In my vast experience I've come to notice something in the pursuit of musical skill and knowledge that has presented itself as a barrier to joy of the musical experience. In my view, the way music has been traditionally taught is with an aim at some kind of exceptional standard, whether it's looking to professional musicians in comparison or grappling with one's own ego about what is "good" in music. Music programs and study are designed to focus on artists who have found financial and commercial success as musicians and then to provide students with the appropriate knowledge and skill so they can become more like these commercially successful artists. I've seen students beat themselves up when they couldn't sing a vocal run like Beyoncé or if they had difficulty improvising a guitar solo as clever as Eddie Van Halen's. As I watch students listen to themselves judgmentally, struggling to meet a standard that has been set out for them or one that they themselves have set, I see them grow increasingly more tense (both physically and emotionally), frustrated and discouraged and as a result they lose their sense of joy, play, and curiosity about music and sound. To me, this only stunts a student's musical growth. It removes the emotionally expressive element of the art form. Most people describe their experience listening to music as emotional and spiritual. Shouldn't our practice of music be the same?
The Reality:
There is nothing wrong with looking to the artists we admire for inspiration. We see something beautiful come from them and we want to achieve that same sense of beauty and freedom in ourselves. However, today's modern music industry has been so overrun by a standard of digital perfectionism that it's hard to even tell which artists are genuinely creating and performing their music and which are relying on computer software to write and perform their music. The ubiquity of pitch-editing software (Melodyne, Auto-tune) in popular music recordings, singing competition TV programs, and literally everywhere else has forced us to compare the sounds of our live analog voices (and instruments) to voices being artificially nudged onto the right pitches and rhythms by computer software. As much as you might want to believe that those "live" performances on The Voice are what these singers actually sound like, I can promise you they are edited. I would estimate that 90% of contemporary recorded music uses both pitch and rhythm editing software to make the music we hear sound "perfect." The human voice comes from the human body, which is constantly fluctuating in breath, energy, muscles and blood flow. When I hear a singer sing a long note and it stays smack dab in the center of the pitch with no variation, I know it's been pitch-edited. As a musician with perfect pitch, and someone who has worked in the industry a long time, I can tell you this is the truth. The unfortunate thing about this is that many of the singers that we listen to and admire CAN actually sing. It's not their fault that the producers and recording engineers are blanketing everything in digital pitch-editing software.

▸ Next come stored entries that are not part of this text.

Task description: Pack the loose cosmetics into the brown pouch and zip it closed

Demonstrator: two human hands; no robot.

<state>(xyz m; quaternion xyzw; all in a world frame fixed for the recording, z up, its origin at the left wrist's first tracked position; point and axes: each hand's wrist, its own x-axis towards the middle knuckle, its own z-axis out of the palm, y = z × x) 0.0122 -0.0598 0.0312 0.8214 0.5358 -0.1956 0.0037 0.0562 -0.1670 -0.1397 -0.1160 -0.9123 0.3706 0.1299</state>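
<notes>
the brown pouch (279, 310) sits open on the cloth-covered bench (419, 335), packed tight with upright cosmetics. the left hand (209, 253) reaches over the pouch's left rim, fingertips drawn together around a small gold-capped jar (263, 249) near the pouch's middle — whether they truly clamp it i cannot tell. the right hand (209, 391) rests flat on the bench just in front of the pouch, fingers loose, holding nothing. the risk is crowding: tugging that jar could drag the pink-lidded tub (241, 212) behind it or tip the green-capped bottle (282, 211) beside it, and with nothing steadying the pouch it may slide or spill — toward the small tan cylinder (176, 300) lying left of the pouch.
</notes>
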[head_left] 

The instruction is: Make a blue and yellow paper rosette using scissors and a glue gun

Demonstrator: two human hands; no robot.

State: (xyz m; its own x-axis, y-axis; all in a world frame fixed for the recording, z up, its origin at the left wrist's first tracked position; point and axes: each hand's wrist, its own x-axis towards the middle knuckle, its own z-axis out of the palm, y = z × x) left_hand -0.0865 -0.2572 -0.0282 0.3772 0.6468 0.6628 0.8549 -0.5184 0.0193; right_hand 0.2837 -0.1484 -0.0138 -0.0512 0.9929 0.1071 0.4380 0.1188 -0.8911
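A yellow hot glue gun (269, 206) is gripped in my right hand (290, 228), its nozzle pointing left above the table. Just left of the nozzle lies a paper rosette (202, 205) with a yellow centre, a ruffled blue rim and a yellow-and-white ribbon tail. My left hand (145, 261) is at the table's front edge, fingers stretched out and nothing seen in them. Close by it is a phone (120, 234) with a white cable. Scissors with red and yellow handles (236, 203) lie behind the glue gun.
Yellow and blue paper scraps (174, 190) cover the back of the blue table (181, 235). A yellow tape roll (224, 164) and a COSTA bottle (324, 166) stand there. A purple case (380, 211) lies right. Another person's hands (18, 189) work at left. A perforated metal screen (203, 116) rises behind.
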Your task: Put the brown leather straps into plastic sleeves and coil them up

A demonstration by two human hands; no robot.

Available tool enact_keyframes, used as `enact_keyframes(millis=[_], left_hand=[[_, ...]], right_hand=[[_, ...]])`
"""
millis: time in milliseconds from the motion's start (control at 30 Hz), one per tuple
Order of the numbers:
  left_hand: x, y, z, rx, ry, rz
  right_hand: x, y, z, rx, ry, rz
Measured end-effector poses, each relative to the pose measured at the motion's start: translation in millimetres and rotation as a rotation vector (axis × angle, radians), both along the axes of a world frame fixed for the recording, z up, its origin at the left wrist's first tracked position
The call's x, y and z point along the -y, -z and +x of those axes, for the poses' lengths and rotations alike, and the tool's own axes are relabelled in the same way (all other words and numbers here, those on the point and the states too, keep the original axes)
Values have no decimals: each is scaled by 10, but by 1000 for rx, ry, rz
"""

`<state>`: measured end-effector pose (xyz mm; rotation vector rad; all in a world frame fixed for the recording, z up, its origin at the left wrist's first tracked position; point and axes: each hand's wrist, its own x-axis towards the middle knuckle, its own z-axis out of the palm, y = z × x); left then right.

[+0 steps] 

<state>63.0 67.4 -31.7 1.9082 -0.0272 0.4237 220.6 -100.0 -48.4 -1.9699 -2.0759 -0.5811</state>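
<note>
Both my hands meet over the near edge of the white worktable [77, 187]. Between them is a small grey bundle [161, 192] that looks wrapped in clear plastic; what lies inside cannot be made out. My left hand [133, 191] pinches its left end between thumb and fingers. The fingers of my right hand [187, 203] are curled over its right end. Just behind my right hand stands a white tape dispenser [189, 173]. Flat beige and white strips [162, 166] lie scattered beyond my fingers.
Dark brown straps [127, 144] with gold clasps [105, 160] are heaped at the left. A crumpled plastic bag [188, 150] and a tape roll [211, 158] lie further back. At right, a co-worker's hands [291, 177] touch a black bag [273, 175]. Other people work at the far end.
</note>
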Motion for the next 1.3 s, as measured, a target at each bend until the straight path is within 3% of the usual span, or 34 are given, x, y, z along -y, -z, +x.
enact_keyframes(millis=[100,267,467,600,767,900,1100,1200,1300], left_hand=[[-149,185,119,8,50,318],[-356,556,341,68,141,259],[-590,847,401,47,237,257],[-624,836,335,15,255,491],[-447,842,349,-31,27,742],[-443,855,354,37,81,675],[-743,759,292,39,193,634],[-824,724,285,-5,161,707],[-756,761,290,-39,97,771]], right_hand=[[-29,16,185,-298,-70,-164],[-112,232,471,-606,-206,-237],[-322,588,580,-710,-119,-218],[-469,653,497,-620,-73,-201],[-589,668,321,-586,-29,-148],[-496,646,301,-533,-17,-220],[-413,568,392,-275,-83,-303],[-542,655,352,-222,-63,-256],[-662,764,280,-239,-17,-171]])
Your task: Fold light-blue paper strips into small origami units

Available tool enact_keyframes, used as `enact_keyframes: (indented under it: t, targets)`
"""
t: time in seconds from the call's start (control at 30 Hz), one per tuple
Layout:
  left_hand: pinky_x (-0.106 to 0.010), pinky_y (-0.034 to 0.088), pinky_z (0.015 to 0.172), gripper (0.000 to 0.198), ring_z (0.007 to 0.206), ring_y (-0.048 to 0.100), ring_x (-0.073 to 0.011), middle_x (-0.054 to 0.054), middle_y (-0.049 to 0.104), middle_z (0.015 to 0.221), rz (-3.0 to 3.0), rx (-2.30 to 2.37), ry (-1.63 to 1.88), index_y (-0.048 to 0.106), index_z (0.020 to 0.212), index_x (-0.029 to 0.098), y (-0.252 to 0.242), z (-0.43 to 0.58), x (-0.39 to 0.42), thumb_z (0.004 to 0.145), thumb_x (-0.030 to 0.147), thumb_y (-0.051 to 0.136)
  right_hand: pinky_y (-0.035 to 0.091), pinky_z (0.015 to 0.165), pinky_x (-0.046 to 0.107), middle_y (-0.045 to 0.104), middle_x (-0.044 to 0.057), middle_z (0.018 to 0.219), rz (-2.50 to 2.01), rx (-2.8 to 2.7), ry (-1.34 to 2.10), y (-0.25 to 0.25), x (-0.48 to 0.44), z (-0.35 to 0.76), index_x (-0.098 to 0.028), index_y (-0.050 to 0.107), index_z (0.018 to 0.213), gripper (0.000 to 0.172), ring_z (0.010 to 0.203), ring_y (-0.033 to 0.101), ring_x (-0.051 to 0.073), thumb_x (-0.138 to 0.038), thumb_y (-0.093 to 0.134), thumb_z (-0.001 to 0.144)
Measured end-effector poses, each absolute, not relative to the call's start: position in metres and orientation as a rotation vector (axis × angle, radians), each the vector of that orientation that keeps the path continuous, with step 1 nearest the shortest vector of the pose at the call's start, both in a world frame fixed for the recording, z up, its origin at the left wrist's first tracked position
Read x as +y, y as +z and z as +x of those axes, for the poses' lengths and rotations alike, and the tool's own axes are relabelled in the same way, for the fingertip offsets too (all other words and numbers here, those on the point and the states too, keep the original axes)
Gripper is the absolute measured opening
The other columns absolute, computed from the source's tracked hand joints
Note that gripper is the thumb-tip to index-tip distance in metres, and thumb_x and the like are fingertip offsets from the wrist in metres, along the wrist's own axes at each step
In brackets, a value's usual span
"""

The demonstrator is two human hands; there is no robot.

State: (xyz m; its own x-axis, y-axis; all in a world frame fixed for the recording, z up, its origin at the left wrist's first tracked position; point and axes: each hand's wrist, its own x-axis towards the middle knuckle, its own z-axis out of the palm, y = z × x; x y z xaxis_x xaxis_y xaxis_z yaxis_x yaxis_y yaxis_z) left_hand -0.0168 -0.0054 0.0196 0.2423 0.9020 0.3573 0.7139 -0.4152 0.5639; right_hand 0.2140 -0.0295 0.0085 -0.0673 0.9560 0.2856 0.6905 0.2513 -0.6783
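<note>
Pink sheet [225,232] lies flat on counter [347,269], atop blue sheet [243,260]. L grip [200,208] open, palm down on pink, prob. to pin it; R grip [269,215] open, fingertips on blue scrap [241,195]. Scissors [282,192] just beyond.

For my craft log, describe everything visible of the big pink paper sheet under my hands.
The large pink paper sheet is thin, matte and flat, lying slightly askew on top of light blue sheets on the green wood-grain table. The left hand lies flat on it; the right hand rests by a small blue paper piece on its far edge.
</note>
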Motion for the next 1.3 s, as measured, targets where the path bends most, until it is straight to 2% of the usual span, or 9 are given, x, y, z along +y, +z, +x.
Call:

The result is that since our ears are being inundated with the effects of digital editing, voice students find that they can't achieve this literally impossible level of perfect pitch control. This can be very frustrating if you don't understand that you're comparing yourself to a computer. If you listen closely to some of the great artists from the past like Freddie Mercury, The Beatles, Whitney Houston, Ella Fitzgerald, Bob Dylan, to name just a few, you will find that they are often not perfectly in tune and in fact are sometimes quite sharp or flat. It is exactly these imperfections that make their performances so special. When Whitney Houston sings a sustained note slightly sharp, it brings a brightness to the quality of her tone. We can hear the subtlety of her breath and the hope that little pitch lift brings. If someone were to go into Queen's catalog and square off all of Freddie's breathy glides and broken raw screams, our experience listening to Queen would be far less engaging. These artists and their fans embraced their sound and their imperfections. These singers learned to create without self-judgment and from a place of pure expression. In contemporary music culture, we are losing touch with that.
The Goal:
The goal at Sound Mind School of Music is to find YOUR authentic sound. We're not interested in your best Justin Timberlake impersonation. We want to know what makes your voice special. We are interested in hearing the frequency of your instrument and where it vibrates best. We want you to approach your musical studies with experimentation and curiosity about what sound you have inside you. If you were given the same chords and lyrics to a Mariah Carey song, how would YOU interpret it? We want you to develop an understanding of what you love about music and how you can express that love through your own instrument and your own writing. The music industry has plenty of Ed Sheeran's, but the world doesn't have any of you...yet...
I've been a music teacher for over fifteen years. I've taught students ranging from 4 to 64 years old, students who were interested in pursuing music professionally, students who were forced into taking lessons by their parents, students who had just retired from their engineering job with a desire to explore their abilities in an art form they always admired, students who simply wanted an expressive outlet, students who wanted to give the gift of music to their friends or family, and so on. I myself studied music in higher academia for nine years with the intention of becoming a professional composer and songwriter in the music industry.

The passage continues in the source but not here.